= Plum jerkum =

Alcoholic drink

Plum jerkum is an alcoholic drink produced from plums. It has been variously described as made in the same way as cider and as a fruit wine, although the terminology implies slightly different methods. The origin of the name "jerkum" is unclear, although one maker stated he used it because the barrels were shaken once a day during fermentation.

== History ==
The drink is native to the north Cotswolds and particularly to the county of Worcestershire. English plum cultivation was once centred on Pershore and the Vale of Evesham, where plum jerkum was often made by farmers and market gardeners to make use of surplus fruit; it was known as a traditional product of Worcester along with potted lamperns and curd cheesecakes. It was also recorded from the Herefordshire borders and around Chipping Campden in Gloucestershire. The jerkum produced around Chipping Campden was made, for preference, from a dark bullace-like plum found in the area's villages: however it ranged in colour from "a deep purple to a claret red", and in flavour "from a sticky sweetness to a sparkling tartness" depending on the type of plum used. In the 1930s plum jerkum was also recorded as a "homely drink [of] Yorkshire" usually consumed around New Year, though noting that it had been introduced into the county from Worcestershire "over 150 years ago".

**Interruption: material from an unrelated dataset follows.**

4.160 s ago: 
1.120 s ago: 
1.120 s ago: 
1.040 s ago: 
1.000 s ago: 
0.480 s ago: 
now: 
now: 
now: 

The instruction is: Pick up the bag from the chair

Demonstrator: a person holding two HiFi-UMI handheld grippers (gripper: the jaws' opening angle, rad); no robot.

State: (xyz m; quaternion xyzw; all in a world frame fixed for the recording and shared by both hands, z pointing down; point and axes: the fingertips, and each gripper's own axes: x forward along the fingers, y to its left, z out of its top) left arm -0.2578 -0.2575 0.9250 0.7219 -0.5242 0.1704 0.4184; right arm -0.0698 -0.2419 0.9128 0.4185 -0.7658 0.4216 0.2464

In the hands of a skilled maker it could be described as a "wonderful sherry-type wine", but was also humorously characterised as a home-made drink of "doubtful reputation". A 19th-century reference, again from Worcester, suggests that it was often drunk mixed with cider: "plum jerkum is [...] the fermented juice of plums, and is a very heady liquor. In the country they often mix it with cider, and thus moderate its effect [...] A man who was brought before the Pershore magistrates on a charge of drunkenness confessed he had a drop too much of it. Perhaps he took it neat". Wartime sugar rationing meant that the tradition of making plum jerkum and other fruit wines declined in the 1940s and 50s; in 1950 a Western Daily Press columnist lamented that due to the sugar shortage plum jerkum, as well as drinks known as "Black Tom" and "Purple Tea" (sloe gin), had become extinct in the area around Bristol.

The Worcestershire author and farmer Fred Archer mentions jerkum several times in his stories of rural life, as does John Moore in his books set around a fictionalised Bredon Hill.

Some aficionados in American craft beverages have started to use "jerkum" as a broader term encompassing the alcoholic drink produced from any unadulterated fermented stone fruit (e.g., nectarine, peach, apricot, pluot).